§ **Exercise objective**: Please filter the data down to the lines that include the word "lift" and copy them.

§ **Recorded data**:
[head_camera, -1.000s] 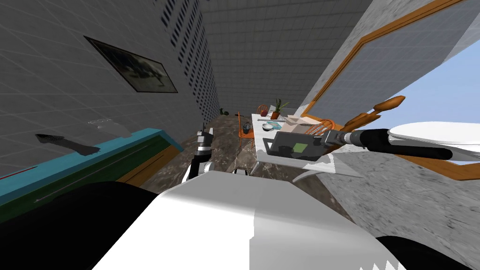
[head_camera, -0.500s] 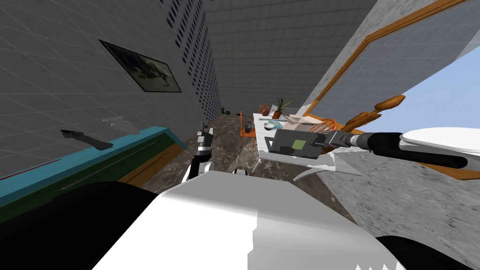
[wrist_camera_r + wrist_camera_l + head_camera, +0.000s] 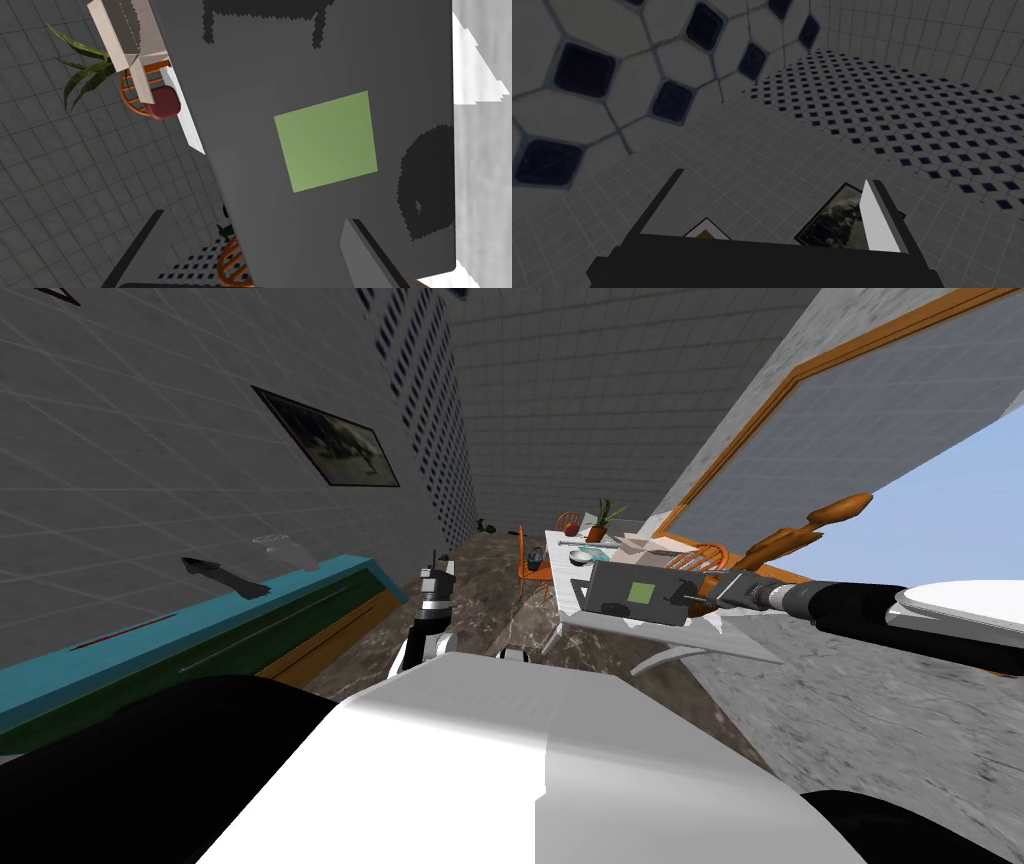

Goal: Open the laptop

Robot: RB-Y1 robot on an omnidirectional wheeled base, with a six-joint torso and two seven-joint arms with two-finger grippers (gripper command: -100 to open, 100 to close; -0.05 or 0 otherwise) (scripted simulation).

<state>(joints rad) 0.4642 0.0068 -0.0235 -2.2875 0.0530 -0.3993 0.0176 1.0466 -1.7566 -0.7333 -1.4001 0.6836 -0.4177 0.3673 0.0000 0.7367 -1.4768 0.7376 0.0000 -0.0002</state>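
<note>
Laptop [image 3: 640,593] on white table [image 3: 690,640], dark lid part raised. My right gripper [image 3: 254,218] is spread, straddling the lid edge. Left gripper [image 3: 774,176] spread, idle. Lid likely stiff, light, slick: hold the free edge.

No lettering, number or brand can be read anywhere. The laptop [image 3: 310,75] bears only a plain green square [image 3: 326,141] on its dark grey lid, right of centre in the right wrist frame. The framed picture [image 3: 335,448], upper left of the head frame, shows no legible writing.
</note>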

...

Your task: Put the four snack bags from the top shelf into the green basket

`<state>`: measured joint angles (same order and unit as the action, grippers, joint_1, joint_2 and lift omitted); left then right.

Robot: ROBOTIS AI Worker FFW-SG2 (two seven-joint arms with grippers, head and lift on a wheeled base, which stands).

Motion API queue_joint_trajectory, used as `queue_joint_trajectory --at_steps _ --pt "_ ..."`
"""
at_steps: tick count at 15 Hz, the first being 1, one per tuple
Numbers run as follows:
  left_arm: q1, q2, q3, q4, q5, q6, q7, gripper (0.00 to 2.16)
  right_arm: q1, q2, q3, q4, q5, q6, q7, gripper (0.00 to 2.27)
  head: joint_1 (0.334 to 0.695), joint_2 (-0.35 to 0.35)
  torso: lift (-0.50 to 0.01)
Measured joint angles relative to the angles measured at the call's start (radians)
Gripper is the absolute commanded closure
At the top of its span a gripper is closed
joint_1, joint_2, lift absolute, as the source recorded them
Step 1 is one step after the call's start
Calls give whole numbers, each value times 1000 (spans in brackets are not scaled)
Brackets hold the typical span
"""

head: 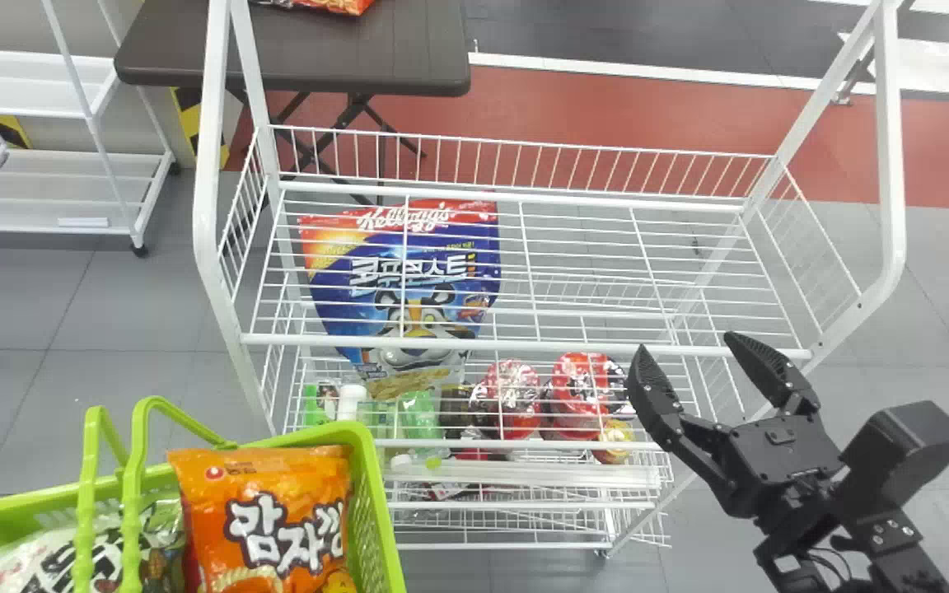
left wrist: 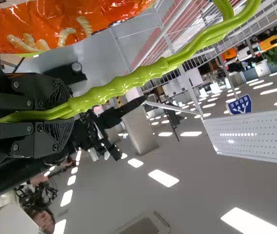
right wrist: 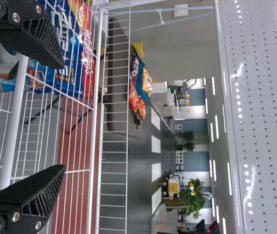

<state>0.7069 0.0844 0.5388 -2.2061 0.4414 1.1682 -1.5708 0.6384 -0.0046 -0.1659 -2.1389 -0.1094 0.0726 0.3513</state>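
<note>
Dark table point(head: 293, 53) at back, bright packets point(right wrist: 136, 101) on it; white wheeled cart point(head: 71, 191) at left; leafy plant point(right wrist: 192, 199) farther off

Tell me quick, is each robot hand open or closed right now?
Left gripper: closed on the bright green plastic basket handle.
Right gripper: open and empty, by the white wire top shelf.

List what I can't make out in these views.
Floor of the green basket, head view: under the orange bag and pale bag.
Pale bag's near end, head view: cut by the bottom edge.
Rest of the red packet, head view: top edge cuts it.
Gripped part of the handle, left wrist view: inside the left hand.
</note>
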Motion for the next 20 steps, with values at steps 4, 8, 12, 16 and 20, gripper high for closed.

§ **Output for this task**:
`<state>`: measured joint angles (same order and unit as the action, grippers, joint_1, joint_2 and lift omitted); left then right.
Robot: ROBOTIS AI Worker FFW-SG2 (two seven-joint arms with grippers, head and lift on a wheeled base, which stands).
  torso: lift (-0.50 to 0.01)
joint_1, joint_2, lift absolute, as the source recorded them

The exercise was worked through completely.